I'd rather hurt my score paying off the truck rather than keep paying if heaven forbid, when hubby is out of work or laid off for some reason. Security is the thing here with us, if we got the money to pay it off, pay it off and have some money we can spend on something else. I dont like the idea of a bank "controlling your credit score" at this day and age when you just don't know when your next paycheck or work is going to be like in a couple months.
 
Quote:
If it is cheaper to keep paying three years, we can put the pay off money into the savings and let them collect off of that if they are able to.

Not easy to determine whether the $350 dollar payoff penalty fee AND deal with credit (by the way, hubby has excellent credit while mine was bankruptcy seven years ago) VS the interest rate.
 
Quote:
I rounded, so I came up with total interest over the three years of $524, but I agree with domino on all of this.
 
I wouldn't worry about paying it off early hurting your credit, honestly.

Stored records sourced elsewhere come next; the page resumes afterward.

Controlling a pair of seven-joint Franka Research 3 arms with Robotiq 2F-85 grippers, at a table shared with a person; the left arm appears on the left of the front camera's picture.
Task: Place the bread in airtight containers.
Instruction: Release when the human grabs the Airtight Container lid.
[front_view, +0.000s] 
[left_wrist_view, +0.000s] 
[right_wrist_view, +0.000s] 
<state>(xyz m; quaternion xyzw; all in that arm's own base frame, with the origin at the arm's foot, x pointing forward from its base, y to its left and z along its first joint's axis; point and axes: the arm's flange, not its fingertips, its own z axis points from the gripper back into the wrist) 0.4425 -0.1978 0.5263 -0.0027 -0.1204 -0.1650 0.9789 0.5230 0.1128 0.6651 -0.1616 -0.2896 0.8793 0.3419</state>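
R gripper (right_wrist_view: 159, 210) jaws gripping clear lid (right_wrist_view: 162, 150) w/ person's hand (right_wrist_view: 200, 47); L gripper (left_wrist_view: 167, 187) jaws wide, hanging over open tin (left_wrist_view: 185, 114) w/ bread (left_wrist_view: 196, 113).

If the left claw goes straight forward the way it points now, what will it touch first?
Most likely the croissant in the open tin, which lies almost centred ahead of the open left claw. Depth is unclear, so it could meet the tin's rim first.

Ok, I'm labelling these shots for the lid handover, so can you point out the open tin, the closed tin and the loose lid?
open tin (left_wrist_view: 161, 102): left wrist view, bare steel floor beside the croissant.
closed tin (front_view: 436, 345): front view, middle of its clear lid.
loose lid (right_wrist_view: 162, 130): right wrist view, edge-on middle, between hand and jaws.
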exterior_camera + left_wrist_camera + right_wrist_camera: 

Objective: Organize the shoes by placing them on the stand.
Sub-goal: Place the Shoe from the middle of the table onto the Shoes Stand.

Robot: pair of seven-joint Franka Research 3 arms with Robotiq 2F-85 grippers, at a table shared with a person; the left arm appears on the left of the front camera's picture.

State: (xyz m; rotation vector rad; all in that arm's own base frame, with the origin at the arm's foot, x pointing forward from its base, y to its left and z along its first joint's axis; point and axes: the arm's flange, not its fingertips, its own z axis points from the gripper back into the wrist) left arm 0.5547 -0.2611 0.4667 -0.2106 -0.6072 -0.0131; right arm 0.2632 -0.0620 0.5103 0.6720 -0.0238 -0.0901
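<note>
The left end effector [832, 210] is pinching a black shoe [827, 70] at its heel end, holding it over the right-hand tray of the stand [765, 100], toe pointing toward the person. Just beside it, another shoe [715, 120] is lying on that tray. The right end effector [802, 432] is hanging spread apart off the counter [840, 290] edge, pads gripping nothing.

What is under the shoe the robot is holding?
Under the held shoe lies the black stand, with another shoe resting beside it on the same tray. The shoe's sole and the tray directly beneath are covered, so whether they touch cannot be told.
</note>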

I've had two vehicles with payments in my life and paid both of those off WAY early (like half the time or less) and my credit score is excellent. In fact, we bought a house right after paying off the second one and they were thrilled when they pulled up the credit report because it would make things much easier on the mortgage stuff. The main thing is to NEVER pay late....and be sure you DO pay it off completely, of course.
 
I disagree with prepayment penalities in principal.
I would refuse the loan and do some shopping around.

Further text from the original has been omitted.